▶ EXERCISE DATA
_____

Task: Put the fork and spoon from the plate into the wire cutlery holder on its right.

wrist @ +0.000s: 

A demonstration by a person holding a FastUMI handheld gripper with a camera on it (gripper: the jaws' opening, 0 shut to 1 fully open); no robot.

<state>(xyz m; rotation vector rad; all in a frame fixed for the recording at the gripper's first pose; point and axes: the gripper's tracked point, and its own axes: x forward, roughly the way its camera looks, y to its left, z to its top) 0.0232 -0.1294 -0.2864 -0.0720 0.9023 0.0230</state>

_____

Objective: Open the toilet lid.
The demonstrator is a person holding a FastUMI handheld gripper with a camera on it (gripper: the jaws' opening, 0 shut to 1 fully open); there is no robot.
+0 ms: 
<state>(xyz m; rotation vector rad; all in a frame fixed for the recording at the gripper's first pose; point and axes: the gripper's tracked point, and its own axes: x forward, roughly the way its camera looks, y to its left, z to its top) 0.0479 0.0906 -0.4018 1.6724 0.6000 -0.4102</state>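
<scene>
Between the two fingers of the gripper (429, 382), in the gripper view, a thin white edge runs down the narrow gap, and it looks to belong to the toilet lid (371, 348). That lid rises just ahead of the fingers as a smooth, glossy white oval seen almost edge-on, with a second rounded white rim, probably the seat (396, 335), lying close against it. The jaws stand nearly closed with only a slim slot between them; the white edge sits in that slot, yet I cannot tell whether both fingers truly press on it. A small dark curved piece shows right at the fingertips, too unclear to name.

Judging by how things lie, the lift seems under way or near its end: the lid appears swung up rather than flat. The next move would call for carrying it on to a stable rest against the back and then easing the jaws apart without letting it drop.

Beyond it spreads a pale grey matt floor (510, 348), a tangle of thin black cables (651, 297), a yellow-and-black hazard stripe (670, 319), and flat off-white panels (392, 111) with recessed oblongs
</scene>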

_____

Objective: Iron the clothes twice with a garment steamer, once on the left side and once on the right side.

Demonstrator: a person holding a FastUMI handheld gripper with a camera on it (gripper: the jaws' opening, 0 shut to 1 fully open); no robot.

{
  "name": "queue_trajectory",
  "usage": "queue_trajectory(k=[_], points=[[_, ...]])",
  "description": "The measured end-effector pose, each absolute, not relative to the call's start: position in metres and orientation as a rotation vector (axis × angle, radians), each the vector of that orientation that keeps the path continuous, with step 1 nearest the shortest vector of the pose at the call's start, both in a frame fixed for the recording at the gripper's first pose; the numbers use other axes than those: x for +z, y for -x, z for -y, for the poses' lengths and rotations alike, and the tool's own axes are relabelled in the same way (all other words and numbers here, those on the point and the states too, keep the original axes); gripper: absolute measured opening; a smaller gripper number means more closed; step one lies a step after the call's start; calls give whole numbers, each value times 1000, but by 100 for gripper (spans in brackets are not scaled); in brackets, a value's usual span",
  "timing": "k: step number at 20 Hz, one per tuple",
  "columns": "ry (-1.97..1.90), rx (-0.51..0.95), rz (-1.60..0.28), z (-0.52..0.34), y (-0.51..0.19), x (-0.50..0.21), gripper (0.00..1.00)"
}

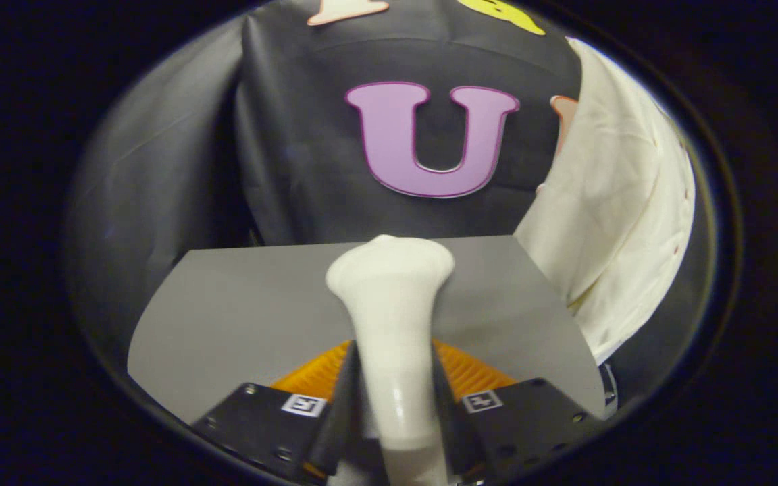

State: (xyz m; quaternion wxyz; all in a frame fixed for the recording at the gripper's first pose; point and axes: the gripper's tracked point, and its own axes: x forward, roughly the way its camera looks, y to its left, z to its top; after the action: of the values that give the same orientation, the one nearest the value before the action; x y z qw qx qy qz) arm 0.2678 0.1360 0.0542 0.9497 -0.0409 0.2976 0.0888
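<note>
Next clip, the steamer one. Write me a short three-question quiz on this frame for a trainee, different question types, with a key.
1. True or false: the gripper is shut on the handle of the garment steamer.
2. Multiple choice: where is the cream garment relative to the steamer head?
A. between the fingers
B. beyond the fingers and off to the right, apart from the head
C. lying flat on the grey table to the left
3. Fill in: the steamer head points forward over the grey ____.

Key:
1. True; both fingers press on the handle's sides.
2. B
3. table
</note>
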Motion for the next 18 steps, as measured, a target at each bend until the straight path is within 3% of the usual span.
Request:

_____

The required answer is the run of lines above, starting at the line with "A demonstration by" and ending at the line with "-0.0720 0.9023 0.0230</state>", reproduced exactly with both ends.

A demonstration by a person holding a FastUMI handheld gripper with a camera on it (gripper: the jaws' opening, 0 shut to 1 fully open); no robot.

<state>(xyz m; rotation vector rad; all in a frame fixed for the recording at the gripper's first pose; point and axes: the gripper's tracked point, and its own axes: x forward, roughly the way its camera looks, y to its left, z to its top) 0.0232 -0.1294 -0.2864 -0.0720 0.9023 0.0230</state>

This exercise requires no further answer.